A Christmas Carol is a 1938 American drama film adaptation of Charles Dickens's 1843 novella of the same name, starring Reginald Owen as Ebenezer Scrooge, an elderly miser who learns the error of his ways on Christmas Eve after visitations by three spirits.

Plot

On Christmas Eve in 19th-century London, Fred is sliding on ice on a sidewalk. He meets Peter and Tim Cratchit, sons of his uncle Ebenezer's clerk, Bob Cratchit. When Fred reveals who he is, the boys take off in terror. Fred soon arrives at the counting-house of his miserly maternal uncle, Ebenezer Scrooge. After declining an invitation from his nephew to dine with him on Christmas, Scrooge rejects two gentlemen collecting money for charity. That night, Scrooge reluctantly allows his employee Bob Cratchit to have Christmas off with pay but orders him back all the earlier the day after. Later Bob accidentally knocks off Scrooge's hat with a snowball. Scrooge dismisses Bob and withholds a week's pay to compensate for his ruined hat, also demanding a shilling to make up the difference.  Bob spends the last of his wages on food for his family's Christmas dinner.

In his house, Scrooge is confronted by the ghost of his deceased business partner, Jacob Marley, who warns Scrooge to repent his wicked ways or he will be condemned in the afterlife as Marley was. He tells Scrooge he will be haunted by three spirits.

At 1 a.m, Scrooge is visited by the youthful Ghost of Christmas Past, who takes him back in time to his early life. Scrooge is shown his unhappiness when he was left to spend the holidays alone at school, and his joy when his sister, Fran, came to take him home for Christmas. The spirit reminds Scrooge that Fran, dead for some years, is the mother of his nephew. Scrooge is shown his early career in business and money lending as an employee under Fezziwig.

At two o'clock, Scrooge meets the merry Ghost of Christmas Present, who shows Scrooge how others keep Christmas. At a church service, Fred and his fiancée, Bess, are seen as happy and in love. The couple must wait to marry because of Fred's financial circumstances, and the spirit observes that perhaps they will not marry at all and their love may end, just as Scrooge lost his fiancée in his youth. Scrooge is then shown the Cratchit home. Despite wearing a cheery manner for his family's sake, Bob is deeply troubled by the loss of his job, though he confides in no one except his daughter Martha. The spirit hints that Bob's youngest son, Tim, will die of a crippling illness by the same time next year if things do not change.

At 3 a.m., the Ghost of Christmas Yet to Come arrives, appearing as a silent, cloaked figure.

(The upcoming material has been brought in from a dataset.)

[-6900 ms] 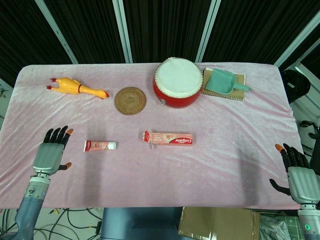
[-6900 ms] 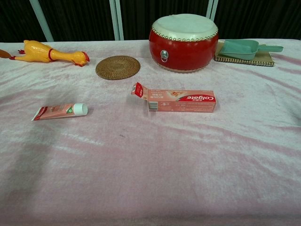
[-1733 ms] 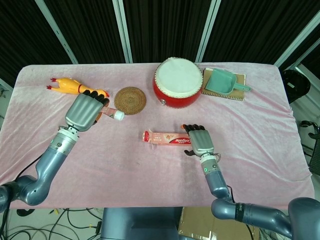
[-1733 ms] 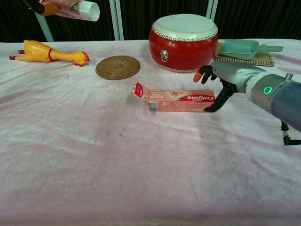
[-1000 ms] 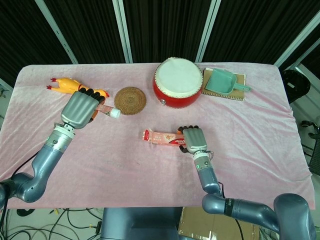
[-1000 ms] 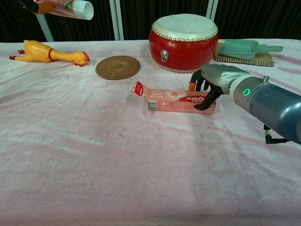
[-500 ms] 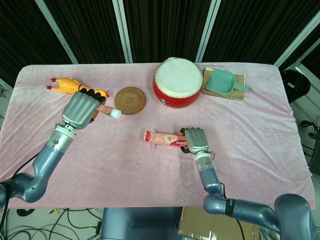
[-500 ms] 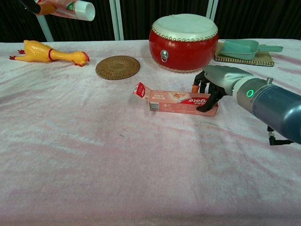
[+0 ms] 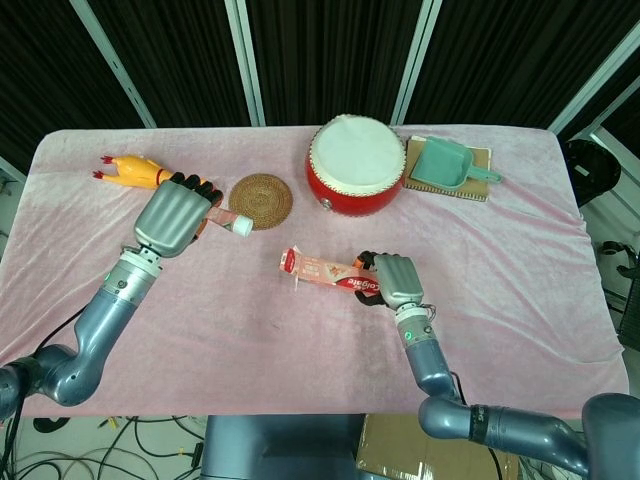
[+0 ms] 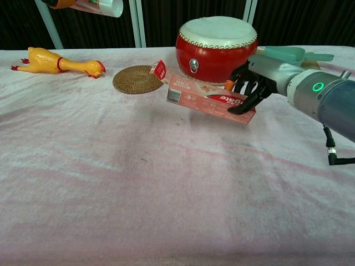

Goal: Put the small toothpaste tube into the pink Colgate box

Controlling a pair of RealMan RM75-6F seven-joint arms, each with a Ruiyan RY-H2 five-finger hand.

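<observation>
Small toothpaste tube (image 9: 228, 221) was off the surface (image 9: 300, 340), pinched in the left hand (image 9: 176, 217), fingers curled round it, cap pointing twd the box. Pink Colgate box (image 10: 208, 98) was also up in the air, right hand (image 10: 256, 83) fingers wrapped on its closed end, open flap facing left. Both pickups done; tube and box well apart, so lining up + insertion were left, prob.

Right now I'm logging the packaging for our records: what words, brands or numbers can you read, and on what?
"Colgate", partly covered by the right hand: white letters on a red band on the pink box.
Small print on the pink box: too small to read.
Print on the toothpaste tube in the left hand: too blurred to read.
Nothing else shows any writing.
</observation>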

The spirit shows Scrooge what will happen if he does not change. Scrooge discovers Tiny Tim is dead and his family mourns for him. Scrooge also discovers that his own death will not be mourned. Scrooge promises to repent and returns home to awake in his own bed on Christmas Day.

Scrooge is a changed man. He asks a boy in the street to buy the large turkey in the butcher shop's window for him, meaning to take it to the Cratchits. Running into the two men who petitioned him for charity on Christmas Eve, Scrooge gives them a large donation. He visits Fred and makes him his new partner, then goes to the Cratchit house where he gives everyone gifts and rehires Bob with an increase in his wages.

Cast
 Reginald Owen as Ebenezer Scrooge
 Gene Lockhart as Bob Cratchit
 Kathleen Lockhart as Mrs. Cratchit
 Terry Kilburn as Tiny Tim Cratchit
 Barry MacKay as Fred (Scrooge's nephew)
 Lynne Carver as Bess (Fred's fiancée)
 Bunny Beatty as Martha Cratchit (uncredited)
 June Lockhart as Belinda Cratchit (uncredited)
 John O'Day as Peter Cratchit (uncredited)
 Leo G. Carroll as Marley's Ghost
 Ann Rutherford as Ghost of Christmas Past
 Lionel Braham as Ghost of Christmas Present
 D'Arcy Corrigan as Ghost of Christmas Yet to Come
 Ronald Sinclair as Young Scrooge
 Elvira Stevens as Fran Scrooge (uncredited)
 Forrester Harvey as Old Fezziwig (uncredited)
 Olaf Hytten as Schoolmaster (uncredited)
 Harry Cording as Waiter (uncredited) 
 Halliwell Hobbes as Clergyman (uncredited) 
 Charles Coleman as First Solicitor (uncredited) 
 Matthew Boulton as Second Solicitor (uncredited) 
 John Rogers as Chestnut Vendor (uncredited)
 Cliff Severn as Boy Buying Turkey (uncredited)

Production

Made by Metro-Goldwyn-Mayer, and originally intended to star Lionel Barrymore (who played the role of Scrooge annually on radio but was forced to drop out of the film because of his arthritis, though he narrated its trailer), the movie starred Reginald Owen as Scrooge and the married couple Gene and Kathleen Lockhart as the Cratchits. Terry Kilburn costarred as Tiny Tim and a young June Lockhart (Gene and Kathleen's daughter) made her screen debut as one of the Cratchit daughters. Leo G. Carroll played Marley's Ghost. The characters of Fred (Scrooge's nephew) and Elizabeth, his fiancée (his wife in the novelette), were greatly expanded in order to work in a romantic angle to the story that Dickens did not intend. The couple was played by Barry MacKay and Lynne Carver. Ann Rutherford, better known as Polly Benedict in the MGM Andy Hardy film series and as Carreen O'Hara in Gone with the Wind, was a young and attractive Ghost of Christmas Past, rather than the somewhat unusual creation that Dickens described.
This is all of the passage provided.